We have been incredibly close to one another, and have really thought about continuing to date post-college (we are currently in our last semester). The only really issue that we have had that is giving me second thoughts about everything is our sex life, especially of late.
The first few months of our relationship we were all over each other constantly, but in the last month we have only had sex twice, and last night in bed she told me she didn't want to do anything sexual for a month or so because she "needs a break from the pressure". When I asked what she meant, she replied that sex is not really fun for her and it does not feel that good and that she was a bit jealous that I always get to finish and whatnot.

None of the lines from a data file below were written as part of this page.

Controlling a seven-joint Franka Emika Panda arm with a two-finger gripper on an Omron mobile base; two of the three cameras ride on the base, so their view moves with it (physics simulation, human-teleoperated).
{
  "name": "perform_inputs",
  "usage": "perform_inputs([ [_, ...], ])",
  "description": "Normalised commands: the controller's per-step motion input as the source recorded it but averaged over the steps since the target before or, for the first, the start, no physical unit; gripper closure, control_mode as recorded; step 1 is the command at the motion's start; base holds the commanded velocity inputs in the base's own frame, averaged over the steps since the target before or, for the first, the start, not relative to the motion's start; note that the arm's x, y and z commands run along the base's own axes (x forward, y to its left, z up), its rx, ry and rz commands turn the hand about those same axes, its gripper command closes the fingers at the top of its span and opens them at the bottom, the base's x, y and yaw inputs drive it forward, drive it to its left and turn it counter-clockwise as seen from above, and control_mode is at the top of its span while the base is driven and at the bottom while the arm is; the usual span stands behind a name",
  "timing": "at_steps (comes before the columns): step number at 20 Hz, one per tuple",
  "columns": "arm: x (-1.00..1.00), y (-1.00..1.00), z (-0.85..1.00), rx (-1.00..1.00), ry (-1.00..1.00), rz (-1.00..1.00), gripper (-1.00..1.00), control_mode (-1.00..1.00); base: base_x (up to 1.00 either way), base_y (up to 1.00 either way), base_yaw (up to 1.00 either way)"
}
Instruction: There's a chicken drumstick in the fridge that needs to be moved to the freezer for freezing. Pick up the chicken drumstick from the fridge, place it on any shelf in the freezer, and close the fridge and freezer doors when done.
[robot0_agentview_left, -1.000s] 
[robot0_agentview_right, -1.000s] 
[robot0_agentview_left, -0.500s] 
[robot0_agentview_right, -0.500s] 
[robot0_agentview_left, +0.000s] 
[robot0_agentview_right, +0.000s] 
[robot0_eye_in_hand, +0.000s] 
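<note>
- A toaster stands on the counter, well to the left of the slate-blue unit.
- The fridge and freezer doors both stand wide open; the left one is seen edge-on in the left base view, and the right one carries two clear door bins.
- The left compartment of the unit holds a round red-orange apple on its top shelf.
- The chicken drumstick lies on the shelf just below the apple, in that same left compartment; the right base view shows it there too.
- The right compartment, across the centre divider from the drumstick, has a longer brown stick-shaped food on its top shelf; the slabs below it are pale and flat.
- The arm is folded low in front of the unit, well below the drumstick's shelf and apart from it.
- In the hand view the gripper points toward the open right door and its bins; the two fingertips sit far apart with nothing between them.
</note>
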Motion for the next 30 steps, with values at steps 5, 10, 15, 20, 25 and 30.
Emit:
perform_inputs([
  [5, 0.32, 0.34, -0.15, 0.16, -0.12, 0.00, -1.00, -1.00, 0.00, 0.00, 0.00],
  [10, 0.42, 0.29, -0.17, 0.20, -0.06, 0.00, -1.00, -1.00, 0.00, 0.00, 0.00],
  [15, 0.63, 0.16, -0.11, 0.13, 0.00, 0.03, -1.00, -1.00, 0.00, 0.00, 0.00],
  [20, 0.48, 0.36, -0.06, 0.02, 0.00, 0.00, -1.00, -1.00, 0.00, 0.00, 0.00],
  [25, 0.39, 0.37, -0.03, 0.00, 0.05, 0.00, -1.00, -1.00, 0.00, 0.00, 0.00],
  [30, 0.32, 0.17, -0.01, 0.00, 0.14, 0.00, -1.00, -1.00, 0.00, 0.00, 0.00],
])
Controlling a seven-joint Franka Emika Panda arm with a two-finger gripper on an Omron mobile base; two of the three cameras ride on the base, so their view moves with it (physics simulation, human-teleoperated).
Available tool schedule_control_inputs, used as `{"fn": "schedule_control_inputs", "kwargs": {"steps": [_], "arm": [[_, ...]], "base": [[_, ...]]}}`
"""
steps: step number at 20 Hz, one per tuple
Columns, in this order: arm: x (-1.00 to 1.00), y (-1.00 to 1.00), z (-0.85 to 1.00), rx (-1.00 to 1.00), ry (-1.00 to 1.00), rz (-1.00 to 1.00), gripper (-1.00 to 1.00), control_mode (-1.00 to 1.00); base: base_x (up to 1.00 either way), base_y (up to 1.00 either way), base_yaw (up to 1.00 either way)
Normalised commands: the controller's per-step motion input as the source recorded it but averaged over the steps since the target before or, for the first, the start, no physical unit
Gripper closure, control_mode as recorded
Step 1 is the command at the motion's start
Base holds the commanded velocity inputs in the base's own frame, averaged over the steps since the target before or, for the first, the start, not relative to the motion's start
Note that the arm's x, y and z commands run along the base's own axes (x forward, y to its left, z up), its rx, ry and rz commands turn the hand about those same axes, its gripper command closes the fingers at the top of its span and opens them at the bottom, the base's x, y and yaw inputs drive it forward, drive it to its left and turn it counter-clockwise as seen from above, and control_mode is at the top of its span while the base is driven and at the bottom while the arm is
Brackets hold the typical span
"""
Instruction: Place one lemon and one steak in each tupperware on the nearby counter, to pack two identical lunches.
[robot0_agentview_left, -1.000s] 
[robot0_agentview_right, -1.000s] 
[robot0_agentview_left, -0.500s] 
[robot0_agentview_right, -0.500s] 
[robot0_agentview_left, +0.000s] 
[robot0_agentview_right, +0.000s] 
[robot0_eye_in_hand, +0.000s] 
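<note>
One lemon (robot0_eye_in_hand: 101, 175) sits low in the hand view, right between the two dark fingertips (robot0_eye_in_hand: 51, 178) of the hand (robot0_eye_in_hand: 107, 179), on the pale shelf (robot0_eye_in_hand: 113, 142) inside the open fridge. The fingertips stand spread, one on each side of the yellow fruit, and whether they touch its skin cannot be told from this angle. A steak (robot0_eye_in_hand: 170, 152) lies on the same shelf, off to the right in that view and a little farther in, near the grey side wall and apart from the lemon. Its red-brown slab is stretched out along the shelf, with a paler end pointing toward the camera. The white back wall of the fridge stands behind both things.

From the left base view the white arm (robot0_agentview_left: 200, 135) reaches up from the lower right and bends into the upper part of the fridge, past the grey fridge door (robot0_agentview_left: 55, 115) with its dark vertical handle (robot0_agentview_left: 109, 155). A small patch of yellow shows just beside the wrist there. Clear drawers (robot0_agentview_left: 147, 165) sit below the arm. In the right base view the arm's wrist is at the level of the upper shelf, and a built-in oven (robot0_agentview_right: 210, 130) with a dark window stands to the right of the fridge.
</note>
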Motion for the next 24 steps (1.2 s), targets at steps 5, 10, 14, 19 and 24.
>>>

She said sometimes she just does it to "put me in a better mood", as well. When I expressed that I didn't want something between us to become a motivational tool or an obligation, she said to get ready for sex to decrease significantly. Ideally for me, we would do it 3-4 times per week, possibly more, and her ideal i think has shrunk to once a week at best.
It should be noted at this point that I have never been able to make her orgasm. She has said that a guy has only been able to do that once in her life, and that its not a big deal for me. It is not from a lack of effort on my part, as I have repeatedly tried, including last night where i worked at it for 45 minutes which led to her crying, snapping at me, and then saying what she said above.
It is worth noting that I feel bad convincing/persuading her into sex now because she "doesn't really enjoy it".
She said she wants an opportunity to "reset" and just "take the pressure off" of sex or any sort of sexual behavior by not having it for a month at the minimum. My questions are: how big of a red flag is this? Will the sex ever come back? I don't want to seem sex-crazed in this post, but it is a very important part of the relationship for me. Everything else with her is good, but the initiation of sex has disappeared, there are no romantic gestures, and I am never treated to dates or anything that could lead to a romantic night. I am not happy about this but willing to give her a month and see if things are fixed. Is this the right decision?
tl;dr: Girlfriend wants to stop having sex for a month to "take the pressure off her". How big of a red flag is this?